The author make the point that uncertainty is the key element in the
real science -- the real efforts to deduce or infer how climate works
and whither (if anyplace determinate) it is trending.

But he also opines:

    But the real worry with climate research is that it is on the very
    edge of what is called postmodern science.
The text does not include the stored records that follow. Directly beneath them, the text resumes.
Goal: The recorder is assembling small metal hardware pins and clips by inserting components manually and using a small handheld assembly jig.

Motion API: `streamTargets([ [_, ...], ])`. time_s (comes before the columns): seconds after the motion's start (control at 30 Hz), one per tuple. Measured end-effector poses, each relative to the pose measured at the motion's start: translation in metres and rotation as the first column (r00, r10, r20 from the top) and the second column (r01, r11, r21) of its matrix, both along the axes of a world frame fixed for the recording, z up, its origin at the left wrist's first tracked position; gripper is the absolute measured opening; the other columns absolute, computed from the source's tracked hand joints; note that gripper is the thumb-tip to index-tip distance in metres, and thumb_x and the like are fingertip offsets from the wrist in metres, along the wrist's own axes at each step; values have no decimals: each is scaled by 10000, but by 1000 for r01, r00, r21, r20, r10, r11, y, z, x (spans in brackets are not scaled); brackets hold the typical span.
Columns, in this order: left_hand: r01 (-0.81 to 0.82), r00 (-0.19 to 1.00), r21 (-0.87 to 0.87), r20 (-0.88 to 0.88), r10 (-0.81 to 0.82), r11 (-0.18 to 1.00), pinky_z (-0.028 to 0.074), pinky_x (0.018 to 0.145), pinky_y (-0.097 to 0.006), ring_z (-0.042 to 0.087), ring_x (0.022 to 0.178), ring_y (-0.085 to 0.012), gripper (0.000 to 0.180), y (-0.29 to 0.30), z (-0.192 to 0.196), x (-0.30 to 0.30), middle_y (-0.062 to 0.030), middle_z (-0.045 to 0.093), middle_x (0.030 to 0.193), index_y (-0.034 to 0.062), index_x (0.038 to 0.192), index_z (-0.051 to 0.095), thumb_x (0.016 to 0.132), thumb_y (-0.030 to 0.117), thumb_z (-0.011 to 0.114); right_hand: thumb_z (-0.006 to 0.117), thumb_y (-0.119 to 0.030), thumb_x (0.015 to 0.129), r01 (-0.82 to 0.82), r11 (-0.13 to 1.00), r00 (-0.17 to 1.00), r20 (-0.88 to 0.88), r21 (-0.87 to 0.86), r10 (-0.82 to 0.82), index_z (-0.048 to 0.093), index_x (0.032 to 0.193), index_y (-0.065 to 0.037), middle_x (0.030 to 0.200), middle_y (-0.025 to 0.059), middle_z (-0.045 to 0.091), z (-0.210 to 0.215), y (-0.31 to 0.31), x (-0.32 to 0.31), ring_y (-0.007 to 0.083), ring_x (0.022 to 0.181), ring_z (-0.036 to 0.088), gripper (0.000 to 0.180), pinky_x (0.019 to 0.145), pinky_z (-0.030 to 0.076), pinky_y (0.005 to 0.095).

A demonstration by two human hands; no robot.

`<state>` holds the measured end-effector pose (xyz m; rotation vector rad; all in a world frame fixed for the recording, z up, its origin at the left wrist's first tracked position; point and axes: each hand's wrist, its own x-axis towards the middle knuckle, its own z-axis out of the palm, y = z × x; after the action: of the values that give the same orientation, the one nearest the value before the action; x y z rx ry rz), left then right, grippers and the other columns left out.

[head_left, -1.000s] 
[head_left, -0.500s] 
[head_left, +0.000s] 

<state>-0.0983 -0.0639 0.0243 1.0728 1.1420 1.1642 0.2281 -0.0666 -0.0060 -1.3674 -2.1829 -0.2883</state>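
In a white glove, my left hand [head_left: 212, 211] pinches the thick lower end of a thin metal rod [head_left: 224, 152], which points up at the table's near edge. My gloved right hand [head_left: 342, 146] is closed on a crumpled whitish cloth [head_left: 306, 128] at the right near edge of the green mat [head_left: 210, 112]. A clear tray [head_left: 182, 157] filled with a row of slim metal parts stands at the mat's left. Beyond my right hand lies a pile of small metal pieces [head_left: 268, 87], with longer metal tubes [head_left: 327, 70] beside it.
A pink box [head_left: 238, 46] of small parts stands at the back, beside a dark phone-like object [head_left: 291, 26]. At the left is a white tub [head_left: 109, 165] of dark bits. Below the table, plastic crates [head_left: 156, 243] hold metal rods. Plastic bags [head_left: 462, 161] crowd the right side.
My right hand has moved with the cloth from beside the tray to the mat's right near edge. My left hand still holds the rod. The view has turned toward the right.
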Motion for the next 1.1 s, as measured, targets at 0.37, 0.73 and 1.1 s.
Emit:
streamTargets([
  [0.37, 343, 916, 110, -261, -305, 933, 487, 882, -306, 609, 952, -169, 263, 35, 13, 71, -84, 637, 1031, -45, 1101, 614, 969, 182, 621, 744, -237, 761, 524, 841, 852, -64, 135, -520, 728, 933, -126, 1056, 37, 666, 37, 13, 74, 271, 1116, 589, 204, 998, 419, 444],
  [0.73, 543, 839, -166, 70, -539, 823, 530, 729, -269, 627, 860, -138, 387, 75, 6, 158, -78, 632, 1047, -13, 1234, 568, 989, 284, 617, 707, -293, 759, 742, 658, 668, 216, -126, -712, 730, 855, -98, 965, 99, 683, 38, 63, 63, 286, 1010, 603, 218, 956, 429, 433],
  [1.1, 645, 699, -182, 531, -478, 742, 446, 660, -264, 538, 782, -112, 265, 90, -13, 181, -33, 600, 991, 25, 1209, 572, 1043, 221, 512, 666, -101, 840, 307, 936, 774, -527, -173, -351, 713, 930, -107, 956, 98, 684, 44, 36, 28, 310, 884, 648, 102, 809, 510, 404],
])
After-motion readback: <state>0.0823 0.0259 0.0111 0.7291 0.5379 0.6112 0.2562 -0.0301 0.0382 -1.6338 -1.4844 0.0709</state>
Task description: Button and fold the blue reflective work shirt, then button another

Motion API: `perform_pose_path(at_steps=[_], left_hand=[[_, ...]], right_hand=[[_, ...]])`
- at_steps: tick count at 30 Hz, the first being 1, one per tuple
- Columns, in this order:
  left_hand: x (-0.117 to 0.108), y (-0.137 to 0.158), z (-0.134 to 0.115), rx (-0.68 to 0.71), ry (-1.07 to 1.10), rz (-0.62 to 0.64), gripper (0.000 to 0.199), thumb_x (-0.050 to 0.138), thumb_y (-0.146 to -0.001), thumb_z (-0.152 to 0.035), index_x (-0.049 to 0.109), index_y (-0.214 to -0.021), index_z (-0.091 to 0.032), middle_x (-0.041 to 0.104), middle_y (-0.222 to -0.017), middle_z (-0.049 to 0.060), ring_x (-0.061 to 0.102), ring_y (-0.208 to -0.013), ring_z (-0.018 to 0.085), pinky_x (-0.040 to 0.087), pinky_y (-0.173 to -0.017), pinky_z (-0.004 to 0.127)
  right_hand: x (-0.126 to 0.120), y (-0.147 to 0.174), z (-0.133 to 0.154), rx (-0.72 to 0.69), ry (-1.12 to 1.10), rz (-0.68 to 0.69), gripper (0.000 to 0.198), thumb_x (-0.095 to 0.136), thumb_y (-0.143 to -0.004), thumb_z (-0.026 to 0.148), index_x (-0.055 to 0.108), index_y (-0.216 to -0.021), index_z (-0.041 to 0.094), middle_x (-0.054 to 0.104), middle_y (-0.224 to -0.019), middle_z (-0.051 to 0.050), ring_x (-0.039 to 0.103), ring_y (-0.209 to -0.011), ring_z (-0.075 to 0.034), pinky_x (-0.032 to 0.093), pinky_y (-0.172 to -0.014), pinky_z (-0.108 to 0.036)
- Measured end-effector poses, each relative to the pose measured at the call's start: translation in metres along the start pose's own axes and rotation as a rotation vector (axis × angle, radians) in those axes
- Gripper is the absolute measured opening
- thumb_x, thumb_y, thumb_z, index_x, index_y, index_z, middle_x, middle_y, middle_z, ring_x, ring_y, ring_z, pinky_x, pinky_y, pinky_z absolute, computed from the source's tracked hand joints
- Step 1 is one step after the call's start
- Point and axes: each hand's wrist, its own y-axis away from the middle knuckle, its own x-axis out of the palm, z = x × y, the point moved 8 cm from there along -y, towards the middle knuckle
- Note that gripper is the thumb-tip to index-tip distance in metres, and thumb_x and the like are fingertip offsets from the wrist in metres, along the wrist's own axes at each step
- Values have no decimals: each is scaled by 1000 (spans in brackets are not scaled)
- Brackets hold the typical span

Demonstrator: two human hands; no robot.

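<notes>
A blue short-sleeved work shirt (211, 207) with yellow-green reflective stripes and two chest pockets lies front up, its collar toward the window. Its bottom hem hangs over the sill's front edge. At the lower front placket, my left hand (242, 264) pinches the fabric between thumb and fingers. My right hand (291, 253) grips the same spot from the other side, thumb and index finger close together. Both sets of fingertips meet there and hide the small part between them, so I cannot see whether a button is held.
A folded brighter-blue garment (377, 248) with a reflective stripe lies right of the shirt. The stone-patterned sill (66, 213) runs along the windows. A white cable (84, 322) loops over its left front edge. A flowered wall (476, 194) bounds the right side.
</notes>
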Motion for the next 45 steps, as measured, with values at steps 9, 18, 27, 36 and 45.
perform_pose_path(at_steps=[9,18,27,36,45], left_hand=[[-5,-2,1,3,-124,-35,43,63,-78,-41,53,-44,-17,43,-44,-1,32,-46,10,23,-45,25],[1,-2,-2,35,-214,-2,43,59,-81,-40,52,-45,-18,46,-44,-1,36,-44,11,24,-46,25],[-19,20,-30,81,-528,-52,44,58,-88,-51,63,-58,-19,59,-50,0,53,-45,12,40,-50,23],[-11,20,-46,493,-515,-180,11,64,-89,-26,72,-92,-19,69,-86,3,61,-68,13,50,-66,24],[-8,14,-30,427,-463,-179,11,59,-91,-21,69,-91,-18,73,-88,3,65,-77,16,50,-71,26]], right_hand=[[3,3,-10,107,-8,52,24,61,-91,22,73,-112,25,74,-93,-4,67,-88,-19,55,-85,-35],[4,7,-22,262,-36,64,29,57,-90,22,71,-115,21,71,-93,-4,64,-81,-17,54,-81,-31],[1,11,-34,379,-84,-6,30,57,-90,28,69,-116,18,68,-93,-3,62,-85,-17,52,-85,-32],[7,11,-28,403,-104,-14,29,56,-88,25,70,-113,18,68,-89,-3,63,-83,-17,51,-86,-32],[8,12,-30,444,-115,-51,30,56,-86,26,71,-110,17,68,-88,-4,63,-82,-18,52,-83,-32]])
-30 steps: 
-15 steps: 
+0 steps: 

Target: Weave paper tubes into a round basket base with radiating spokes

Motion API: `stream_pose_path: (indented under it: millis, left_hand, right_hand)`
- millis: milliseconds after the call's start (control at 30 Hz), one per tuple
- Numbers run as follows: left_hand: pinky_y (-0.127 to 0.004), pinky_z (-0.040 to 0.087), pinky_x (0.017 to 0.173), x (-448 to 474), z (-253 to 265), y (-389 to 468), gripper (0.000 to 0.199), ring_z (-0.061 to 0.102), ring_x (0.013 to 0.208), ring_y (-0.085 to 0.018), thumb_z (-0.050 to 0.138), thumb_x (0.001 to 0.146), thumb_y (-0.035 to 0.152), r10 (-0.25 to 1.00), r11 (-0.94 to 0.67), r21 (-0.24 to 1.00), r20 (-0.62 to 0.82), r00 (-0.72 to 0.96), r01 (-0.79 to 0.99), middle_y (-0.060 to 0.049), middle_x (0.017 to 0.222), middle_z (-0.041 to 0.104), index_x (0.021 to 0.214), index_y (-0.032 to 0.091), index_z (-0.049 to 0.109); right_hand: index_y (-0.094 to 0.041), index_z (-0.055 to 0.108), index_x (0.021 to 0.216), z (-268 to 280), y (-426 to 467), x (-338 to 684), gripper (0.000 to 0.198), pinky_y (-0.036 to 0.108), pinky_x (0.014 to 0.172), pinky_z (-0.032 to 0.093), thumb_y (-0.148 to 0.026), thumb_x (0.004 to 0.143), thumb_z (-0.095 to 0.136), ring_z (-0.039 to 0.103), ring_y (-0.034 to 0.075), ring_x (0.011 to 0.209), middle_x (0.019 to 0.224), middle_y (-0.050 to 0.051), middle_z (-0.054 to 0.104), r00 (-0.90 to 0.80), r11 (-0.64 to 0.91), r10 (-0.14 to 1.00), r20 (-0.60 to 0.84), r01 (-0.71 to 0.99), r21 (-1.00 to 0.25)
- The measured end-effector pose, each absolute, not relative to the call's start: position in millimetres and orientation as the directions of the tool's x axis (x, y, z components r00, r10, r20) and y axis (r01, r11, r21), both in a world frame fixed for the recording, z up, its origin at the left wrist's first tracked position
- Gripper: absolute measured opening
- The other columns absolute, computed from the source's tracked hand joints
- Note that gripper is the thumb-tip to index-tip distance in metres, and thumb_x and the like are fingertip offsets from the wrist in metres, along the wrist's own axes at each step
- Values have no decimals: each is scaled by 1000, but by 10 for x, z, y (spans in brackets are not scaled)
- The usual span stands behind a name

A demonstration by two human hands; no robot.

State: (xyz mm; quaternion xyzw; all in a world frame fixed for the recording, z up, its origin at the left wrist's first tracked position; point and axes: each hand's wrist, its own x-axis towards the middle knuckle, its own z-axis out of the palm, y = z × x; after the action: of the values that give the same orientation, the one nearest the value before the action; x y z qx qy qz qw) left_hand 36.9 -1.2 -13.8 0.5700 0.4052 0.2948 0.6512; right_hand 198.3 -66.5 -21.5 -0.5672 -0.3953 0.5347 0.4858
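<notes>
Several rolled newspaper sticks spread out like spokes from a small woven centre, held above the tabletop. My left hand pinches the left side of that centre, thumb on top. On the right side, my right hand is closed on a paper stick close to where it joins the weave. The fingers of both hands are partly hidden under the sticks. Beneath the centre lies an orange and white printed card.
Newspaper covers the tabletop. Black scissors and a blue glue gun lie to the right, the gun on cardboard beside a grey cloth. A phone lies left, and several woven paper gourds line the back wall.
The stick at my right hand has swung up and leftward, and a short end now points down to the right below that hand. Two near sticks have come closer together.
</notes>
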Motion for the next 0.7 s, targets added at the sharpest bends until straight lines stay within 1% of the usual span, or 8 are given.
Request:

This is a counterpart of
    the relativist world of postmodern art and design.  It is a much more
    dangerous beast, whose results are valid only in the context of
    society's beliefs and where the very existence of scientific
    truth can be denied.  Postmodern science envisages a sort of political
    nirvana in which scientific theory and results can be consciously and
    legitimately manipulated to suit either the dictates of political
    correctness or the policies of the government of the day.

Such postmodernist quasi-science was ridiculed in Alan Sokal's
"Transgressing the Boundaries: Towards a Transformative Hermeneutics
of Quantum Gravity". (q.g.)

It's long been an object of my curiosity how people in the upper
levels of traditional power structure can bear to live with science.
Traditionally, one is not guilty (liable, divorced, whatever) until
the judge pronounces. [1] In that moment, one becomes guilty (liable,
divorced, whatever).  The word *is* the thing.  Truth descends
unequivocally from authority.  A promise, an oath, an absolution, an
acknowledgment of paternity -- all traditionally create truth &
reality when spoken.  To the kind of individual steeped in the notions
of law and authority, to a whole class of such people, science is
anathema.  Science rejects, for the most part, absolutely certain
truths but claims the right, in turn, to reject authoritarian
pronouncements on the grounds of contrary observational evidence.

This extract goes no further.